Claire comprendió que había llegado el momento de exponer lo que había pensado después de bañarse.

—Yo tampoco puedo esperar —dijo, mordisqueando el extremo del cigarrillo—. Aunque debo confesar que siento cierta aprensión.

—No hay motivo alguno para que sientas aprensión.

—Quiero decir que… yo nunca he participado en una expedición como ésta… y no sé cómo tengo que conducirme.

Maud pareció sorprenderse ante estas palabras.

—¿Cómo tienes que portarte? Pues como te has portado siempre, Claire. Continúa siendo como has sido siempre… cordial, modesta, cortés, interesada… sin esforzarte por ser otra cosa. —Tras una momentánea reflexión, agregó:— Aunque en realidad, creo que no estará de más que te dé algunos consejos, teniendo en cuenta tu inexperiencia en esta clase de expediciones. Procura no mostrarte remilgada, altiva ni condescendiente. Tienes que adaptarte a la vida sobre el terreno y a la nueva situación social.
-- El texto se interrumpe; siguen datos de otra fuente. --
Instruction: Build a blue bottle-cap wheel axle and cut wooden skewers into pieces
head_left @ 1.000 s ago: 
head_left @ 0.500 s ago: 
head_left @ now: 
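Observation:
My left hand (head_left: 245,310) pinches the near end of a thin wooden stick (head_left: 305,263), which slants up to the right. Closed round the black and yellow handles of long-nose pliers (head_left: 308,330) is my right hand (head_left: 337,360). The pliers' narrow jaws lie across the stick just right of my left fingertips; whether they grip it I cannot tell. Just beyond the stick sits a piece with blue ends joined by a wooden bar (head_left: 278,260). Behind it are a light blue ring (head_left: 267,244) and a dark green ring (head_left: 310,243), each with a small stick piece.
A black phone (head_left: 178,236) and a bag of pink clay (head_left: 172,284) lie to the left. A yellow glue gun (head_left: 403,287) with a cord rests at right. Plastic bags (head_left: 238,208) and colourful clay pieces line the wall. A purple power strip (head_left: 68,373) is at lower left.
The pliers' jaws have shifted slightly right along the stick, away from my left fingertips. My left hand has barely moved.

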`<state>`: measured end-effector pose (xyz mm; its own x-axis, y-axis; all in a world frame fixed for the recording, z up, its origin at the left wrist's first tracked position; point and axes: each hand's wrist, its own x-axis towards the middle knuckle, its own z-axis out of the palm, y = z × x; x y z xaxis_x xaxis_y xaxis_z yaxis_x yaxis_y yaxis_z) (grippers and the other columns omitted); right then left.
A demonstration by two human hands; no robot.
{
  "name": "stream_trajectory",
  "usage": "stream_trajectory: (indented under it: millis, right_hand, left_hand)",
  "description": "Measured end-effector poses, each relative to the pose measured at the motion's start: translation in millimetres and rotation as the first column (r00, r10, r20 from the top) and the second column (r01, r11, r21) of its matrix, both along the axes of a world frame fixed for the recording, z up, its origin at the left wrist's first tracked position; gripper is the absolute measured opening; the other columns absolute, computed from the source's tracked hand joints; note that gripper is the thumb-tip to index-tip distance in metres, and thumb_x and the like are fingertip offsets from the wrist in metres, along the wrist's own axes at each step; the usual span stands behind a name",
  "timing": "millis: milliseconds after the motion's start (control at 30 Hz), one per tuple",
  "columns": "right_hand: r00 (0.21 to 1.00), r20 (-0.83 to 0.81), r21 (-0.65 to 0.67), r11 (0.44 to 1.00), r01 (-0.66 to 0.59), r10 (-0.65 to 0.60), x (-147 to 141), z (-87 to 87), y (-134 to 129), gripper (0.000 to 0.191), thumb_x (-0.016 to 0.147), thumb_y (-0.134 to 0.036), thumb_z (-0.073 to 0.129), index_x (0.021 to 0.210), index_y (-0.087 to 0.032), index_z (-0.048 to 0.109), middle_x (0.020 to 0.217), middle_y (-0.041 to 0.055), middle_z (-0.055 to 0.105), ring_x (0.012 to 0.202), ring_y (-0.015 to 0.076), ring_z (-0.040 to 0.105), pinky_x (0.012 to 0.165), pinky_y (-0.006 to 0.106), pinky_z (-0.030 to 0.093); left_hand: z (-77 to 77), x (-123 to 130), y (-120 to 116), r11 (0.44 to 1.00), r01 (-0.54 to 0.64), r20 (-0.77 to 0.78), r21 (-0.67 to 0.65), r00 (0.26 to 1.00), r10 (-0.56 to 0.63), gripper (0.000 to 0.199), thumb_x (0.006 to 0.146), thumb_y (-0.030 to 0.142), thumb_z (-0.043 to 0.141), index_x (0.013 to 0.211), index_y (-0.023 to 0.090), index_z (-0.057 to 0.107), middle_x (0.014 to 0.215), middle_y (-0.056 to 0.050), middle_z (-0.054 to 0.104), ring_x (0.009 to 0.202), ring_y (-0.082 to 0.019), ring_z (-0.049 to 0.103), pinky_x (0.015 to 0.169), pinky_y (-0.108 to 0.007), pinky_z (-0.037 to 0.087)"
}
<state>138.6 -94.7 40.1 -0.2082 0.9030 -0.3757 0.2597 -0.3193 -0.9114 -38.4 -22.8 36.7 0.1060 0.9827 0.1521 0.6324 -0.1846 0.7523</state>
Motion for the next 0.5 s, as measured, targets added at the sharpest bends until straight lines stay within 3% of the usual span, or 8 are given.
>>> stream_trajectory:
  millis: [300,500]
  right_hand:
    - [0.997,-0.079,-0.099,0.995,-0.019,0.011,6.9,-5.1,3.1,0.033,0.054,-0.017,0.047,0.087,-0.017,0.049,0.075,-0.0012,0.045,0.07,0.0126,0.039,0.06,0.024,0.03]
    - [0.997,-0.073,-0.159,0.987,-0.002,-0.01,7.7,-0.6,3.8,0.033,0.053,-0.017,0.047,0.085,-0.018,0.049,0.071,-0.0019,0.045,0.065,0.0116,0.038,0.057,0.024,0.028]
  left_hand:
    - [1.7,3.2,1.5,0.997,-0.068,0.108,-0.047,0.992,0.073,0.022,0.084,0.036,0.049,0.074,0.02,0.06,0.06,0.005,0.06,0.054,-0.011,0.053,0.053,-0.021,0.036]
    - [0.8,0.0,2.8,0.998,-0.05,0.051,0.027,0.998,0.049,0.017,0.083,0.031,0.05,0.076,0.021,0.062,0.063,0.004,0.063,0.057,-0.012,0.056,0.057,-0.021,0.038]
Tienes que demostrar que la estancia allí te produce placer. Tienes que mostrar respeto por los naturales del país… a los que nosotros llamamos indígenas o nativos… demostrando respeto por tu marido en su presencia.

Es muy probable que visitemos una sociedad de tipo patriarcal. En tal caso, las mujeres polinesias siempre se muestran deferentes en público ante los hombres, aunque en privado y en su casa no sea así. Siempre que te inviten a participar en una fiesta, un trabajo o un juego, no te niegues a hacerlo y trata de portarte, siempre que te sea posible, como ellos. Todo es cuestión de grado. Por lo general, por ser mujer debes evitar emborracharte y hacer tonterías en público, mostrarte excesivamente irascible y, en tu calidad de casada, cohabitar con hombres polinesios.

Claire se sonrojó antes de comprender que Maud bromeaba al referirse a la cohabitación. La joven sonrió entonces.

—Creo que conseguiré ser fiel a mi marido —dijo.

—Claro —asintió Maud, añadiendo con seriedad—: Naturalmente, acerca de esto tampoco existen normas estrictas. Depende a menudo del carácter que tenga la tribu que se estudia. Ha habido muchos casos en que los indígenas se mostraron muy complacidos por el hecho de que un etnólogo cohabitase con uno de ellos. Lo consideraron como una muestra de aceptación y amistad. Si el etnólogo es una mujer y no tiene vínculos exteriores, nada le impide sostener relaciones con un indígena, lo que le granjeará el respeto general, pues en su calidad de forastera, se hallará rodeada por una aureola de riqueza, poder y prestigio.